“Just as you say, my dear,” he replied meekly.
“And you will put your arms round me and not fall off.”
“Don’t worry, I shan’t fall off.”
Eustacie, finding a conveniently fallen tree trunk, led her weary horse to it, and by using it as a mounting-block contrived to get into the saddle. She then rode back to Ludovic, and adjured him to mount behind her. He managed to do this, but the effort very nearly brought on another swooning fit. He had recourse to the brandy again, which cleared his head sufficiently to enable him to say: “Follow this track; it’ll bring us out on to the pike road, north of Hand Cross. If you can wake old Nye at the Red Lion he’ll take me in.”
“What shall I do if I see an Exciseman?” inquired Eustacie.
“Say your prayers,” he replied irrepressibly.
No Exciseman, however, was encountered on the track that led through the Forest, and by the time they came out on to the turnpike road, a mile from Hand Cross, Eustacie was far too anxious about her cousin to have much thought to spare for a questing Excise-officer.
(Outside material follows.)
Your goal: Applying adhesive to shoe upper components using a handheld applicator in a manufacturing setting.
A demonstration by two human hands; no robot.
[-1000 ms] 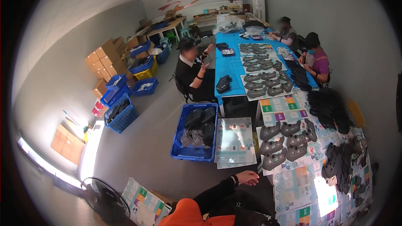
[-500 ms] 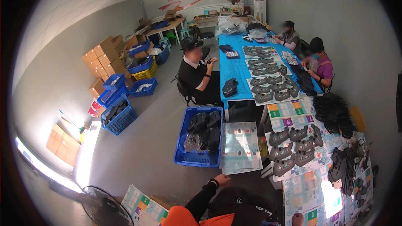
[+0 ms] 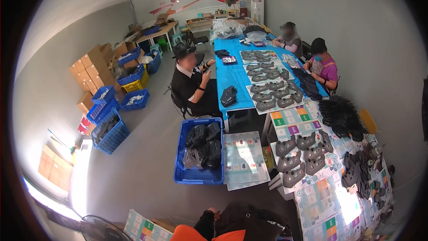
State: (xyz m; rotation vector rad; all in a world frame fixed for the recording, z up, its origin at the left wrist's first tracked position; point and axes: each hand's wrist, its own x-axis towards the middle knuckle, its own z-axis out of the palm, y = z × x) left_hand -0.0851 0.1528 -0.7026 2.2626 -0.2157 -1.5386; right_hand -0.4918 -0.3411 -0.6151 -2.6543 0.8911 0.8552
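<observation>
My left hand (image 3: 215, 213) is at the bottom centre, beside dark cloth (image 3: 252, 219) with a small white mark. A black sleeve and an orange piece of clothing (image 3: 196, 233) lie next to it. Its fingers are too small and partly hidden, so their pose does not show. My right hand is out of the picture. Just ahead of the left hand stands a blue plastic crate (image 3: 177, 169) holding dark moulded parts (image 3: 200, 140). Beside the crate is a low printed board (image 3: 245, 160).
At right, a table (image 3: 310, 196) covered with printed sheets bears rows of grey moulded parts (image 3: 292, 163) and black piles. Co-workers sit around the blue-covered table (image 3: 232, 78). More crates (image 3: 111, 134) and cartons (image 3: 89, 71) stand left; a fan (image 3: 104, 230) is at lower left.
My view has shifted, so the room sits further left. My left hand has drawn back toward the dark cloth. My right hand has left the picture. The seated co-worker at left has raised their hands.
</observation>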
Ludovic seemed to stay in the saddle more by instinct than by any conscious effort. Eustacie dared not urge Rufus even to a trot. She had drawn Ludovic’s sound arm round her waist, and held it there, clasping his slack hand. It seemed an interminable way to Hand Cross, but at last the lonely inn came into sight, a dark huddle against the sky. It was by now long after midnight, and no light shone behind the shuttered windows. Eustacie pulled Rufus up before the door and let go of Ludovic’s hand. It fell nervelessly to his side; she realized that he must have swooned again; he was certainly sagging against her very heavily; she hoped he would not fall out of the saddle when she dismounted. She slid down, and was relieved to find that he only fell forward across Rufus’s neck. The next moment she had grasped the bellpull and sent an agitated peal ringing through the silent inn.
It was answered so speedily that Eustacie, who had heard rumours that Joseph Nye, of the Red Lion, knew more about the free traders that he would admit, instantly suspected that he had been waiting up for the very convoy she had met. He opened the door in person, fully dressed, and holding a lantern, and looking a good deal startled. When he saw Eustacie he stared as though he could not believe his eyes, and gasped: “Miss! Why, Miss! ”
Eustacie grasped his arm urgently. “Please help me at once! I have brought my cousin Ludovic, and he said you would take him in, but he is wounded, and I think dying!” With which, because she had been through a great deal of excitement and was quite worn out by it, she burst into tears.